## Your task:
Leaving the pictures aside, repeat each line below exactly.

(Beginning of Material provided)

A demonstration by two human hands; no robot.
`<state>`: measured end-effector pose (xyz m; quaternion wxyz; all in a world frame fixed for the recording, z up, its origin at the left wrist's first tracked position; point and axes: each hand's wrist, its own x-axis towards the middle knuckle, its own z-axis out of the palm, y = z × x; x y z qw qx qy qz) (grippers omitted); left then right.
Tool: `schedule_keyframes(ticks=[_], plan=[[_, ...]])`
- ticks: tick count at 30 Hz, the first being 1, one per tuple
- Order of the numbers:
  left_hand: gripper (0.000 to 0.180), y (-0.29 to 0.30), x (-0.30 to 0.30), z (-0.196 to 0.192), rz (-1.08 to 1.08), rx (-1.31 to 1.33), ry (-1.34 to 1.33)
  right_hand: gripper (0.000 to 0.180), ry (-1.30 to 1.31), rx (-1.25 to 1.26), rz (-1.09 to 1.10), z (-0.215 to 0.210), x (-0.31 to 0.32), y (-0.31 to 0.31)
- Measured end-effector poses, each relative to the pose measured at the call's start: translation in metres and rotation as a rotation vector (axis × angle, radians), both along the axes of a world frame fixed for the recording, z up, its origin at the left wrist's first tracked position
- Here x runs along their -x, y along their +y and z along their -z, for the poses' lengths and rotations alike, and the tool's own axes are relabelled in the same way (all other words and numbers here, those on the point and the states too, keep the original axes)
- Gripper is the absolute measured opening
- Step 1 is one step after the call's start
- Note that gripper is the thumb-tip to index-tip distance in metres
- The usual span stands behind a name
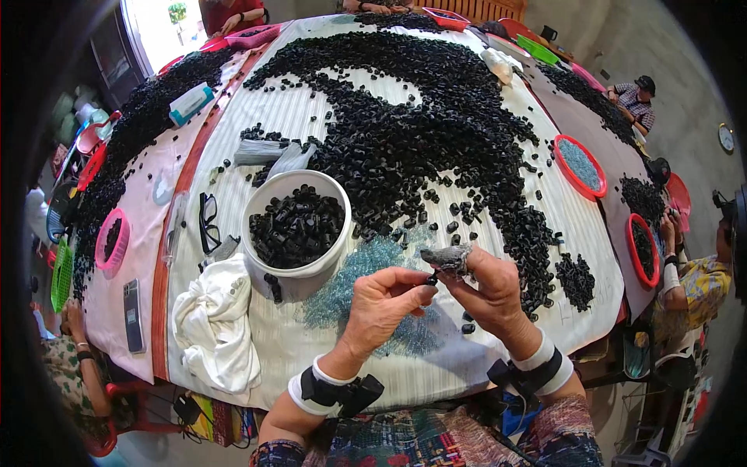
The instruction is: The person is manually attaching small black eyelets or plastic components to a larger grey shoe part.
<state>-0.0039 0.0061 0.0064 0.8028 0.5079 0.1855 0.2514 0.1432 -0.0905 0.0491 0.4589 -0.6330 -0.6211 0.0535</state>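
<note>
Both hands are meeting above the bench (498,233): the left hand (383,300) and right hand (489,289) are pinching one small black piece (432,279) together, near the white bucket (296,268).

I see a long worktop (467,342) under striped cloth filling the room; grey concrete wall (685,54) at two o'clock bears a round clock (725,138), daylight enters a bright window (159,23) at eleven o'clock
</note>
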Motion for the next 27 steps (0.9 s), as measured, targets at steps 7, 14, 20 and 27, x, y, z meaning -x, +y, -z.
schedule_keyframes(ticks=[7,14,20,27], plan=[[0.017,-0.003,0.001,-0.001,-0.035,-0.058,0.03,0.028,-0.108,-0.018,0.041,0.009,0.002,-0.004],[0.015,-0.003,0.002,0.003,-0.027,-0.152,0.076,0.017,-0.105,-0.061,0.028,0.013,0.008,-0.004],[0.018,-0.004,0.0,0.002,-0.035,-0.136,0.09,0.02,0.017,-0.053,0.091,0.015,0.014,-0.004],[0.017,-0.001,-0.001,0.0,-0.014,-0.091,0.108,0.021,-0.069,-0.041,0.102,0.014,0.014,-0.006]])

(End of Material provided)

## Exercise solution:
A demonstration by two human hands; no robot.
`<state>`: measured end-effector pose (xyz m; quaternion wxyz; all in a world frame fixed for the recording, z up, its origin at the left wrist's first tracked position; point and axes: each hand's wrist, its own x-axis towards the middle knuckle, its own z-axis out of the palm, y = z × x; x y z qw qx qy qz) (grippers omitted); left then right.
Tool: `schedule_keyframes(ticks=[_], plan=[[_, ...]])`
- ticks: tick count at 30 Hz, the first being 1, one per tuple
- Order of the numbers:
  left_hand: gripper (0.000 to 0.180), y (-0.29 to 0.30), x (-0.30 to 0.30), z (-0.196 to 0.192), rz (-1.08 to 1.08), rx (-1.31 to 1.33), ry (-1.34 to 1.33)
  right_hand: gripper (0.000 to 0.180), ry (-1.30 to 1.31), rx (-1.25 to 1.26), rz (-1.09 to 1.10), z (-0.215 to 0.210), x (-0.31 to 0.32), y (-0.31 to 0.31)
- Measured end-effector poses, each relative to the pose measured at the call's start: translation in metres and rotation as a rotation vector (axis × angle, radians), both along the axes of a world frame fixed for the recording, z up, its origin at the left wrist's first tracked position
- Here x runs along their -x, y along their +y and z along their -z, for the poses' lengths and rotations alike, and the tool's own axes are relabelled in the same way (all other words and numbers here, those on the point and the states too, keep the original axes)
- Gripper is the absolute measured opening
- Step 1 is one step after the call's start
- Note that gripper is the thumb-tip to index-tip distance in metres
- The usual span stands behind a name
The instruction is: The person is manually attaching small black eyelets or plastic components to a larger grey shoe part.
<state>-0.0039 0.0061 0.0064 0.8028 0.5079 0.1855 0.2514 0.1432 -0.0905 0.0491 0.4589 -0.6330 -0.6211 0.0535</state>
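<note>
Both hands are meeting above the bench (498,233): the left hand (383,300) and right hand (489,289) are pinching one small black piece (432,279) together, near the white bucket (296,268).

I see a long worktop (467,342) under striped cloth filling the room; grey concrete wall (685,54) at two o'clock bears a round clock (725,138), daylight enters a bright window (159,23) at eleven o'clock
</note>
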Motion for the next 27 steps (0.9 s), as measured, targets at steps 7, 14, 20 and 27, x, y, z meaning -x, +y, -z.
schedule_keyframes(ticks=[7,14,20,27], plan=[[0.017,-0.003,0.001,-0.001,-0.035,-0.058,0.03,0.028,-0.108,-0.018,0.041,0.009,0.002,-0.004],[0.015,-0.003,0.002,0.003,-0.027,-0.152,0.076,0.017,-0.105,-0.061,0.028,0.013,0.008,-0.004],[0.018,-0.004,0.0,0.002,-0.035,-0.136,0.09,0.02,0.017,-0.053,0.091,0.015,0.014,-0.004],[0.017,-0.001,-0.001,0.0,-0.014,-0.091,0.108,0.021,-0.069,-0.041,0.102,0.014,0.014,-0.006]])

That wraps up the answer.